This spring, the Data Science Institute (DSI) at Columbia University hosted its inaugural Best Data Science Student Course Project Competition to highlight how students apply data science across a range of disciplines.
Hosted by DSI’s Education Working Group, the event showcased the work of 10 finalists chosen from among 26 faculty-nominated projects. Winners were selected based on creative use of data for an important problem, data science innovation, new cross-disciplinary insights, potential societal impact, and alignment with the Institute’s “Data for Good” mission.
One of the five winning projects, The Columbia Language Justice Perspectives Project, was led by two humanities majors, Nikita Desir, a current student, and alumna Kyra Ann Dawkins ’20. Desir and Dawkins presented work completed during the course entitled “Multilingual Language Technologies and Language Diversity,” which was co-taught by Isabelle Zaugg, a DSI postdoctoral research scholar, and Smaranda Muresan, a DSI research scientist and adjunct associate professor of computer science, and supported by the Collaboratory at Columbia program.

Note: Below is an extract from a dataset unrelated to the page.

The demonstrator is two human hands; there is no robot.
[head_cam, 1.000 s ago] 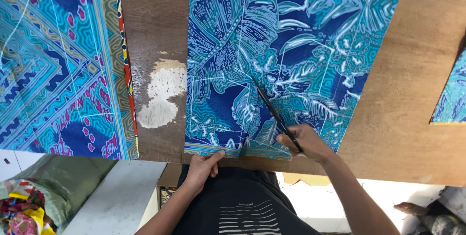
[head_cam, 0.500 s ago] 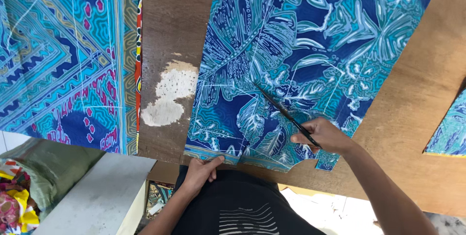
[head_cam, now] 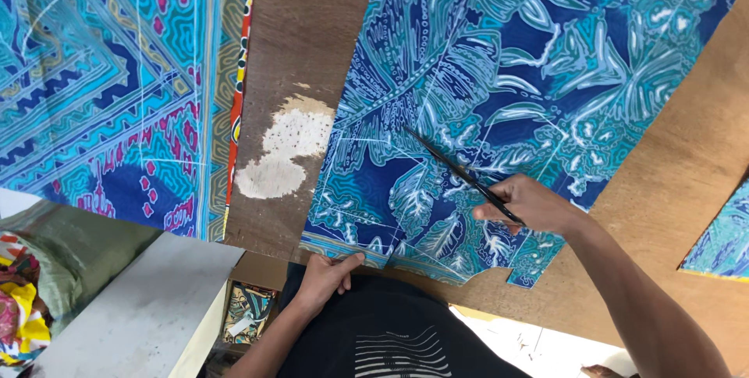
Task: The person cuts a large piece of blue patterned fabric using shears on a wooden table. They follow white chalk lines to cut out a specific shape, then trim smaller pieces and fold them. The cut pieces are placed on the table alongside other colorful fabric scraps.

Both students entered the course with minimal computational skills, but incorporated natural language processing and interactive mapping into their work, according to Zaugg. “The project captured a lot of nuance, especially in terms of the variety of perspectives on multilingualism and the challenges of translation.”
Desir and Hawkins explored multilingual language experiences within the context of language justice. In phase one, they reached out to the Columbia community to crowdsource 15 “multilingual reflections” based on an original text. The reflections were written in 12 languages—Russian, Brazilian Portuguese, Mandarin, Bengali, Punjabi, Tagalog, Haitian Creole, Japanese, German, Amharic, Tamil, and Dutch. The team compared the author’s translations of the original text with results from Google Translate.
The BLEU (Bilingual Evaluation Understudy) algorithm, which measures the differences between a machine-translated text and human-translated references, was used to compare the texts. BLEU scores range from 0 to 1—the higher the score, the closer it is to a human translation. 0.15 is the minimal acceptable score for Google Translate. Desir and Dawkins found that five of 12 languages (42%) received BLEU scores below 0.15, which means that Google Translate did an unacceptable job capturing the author’s intended meaning.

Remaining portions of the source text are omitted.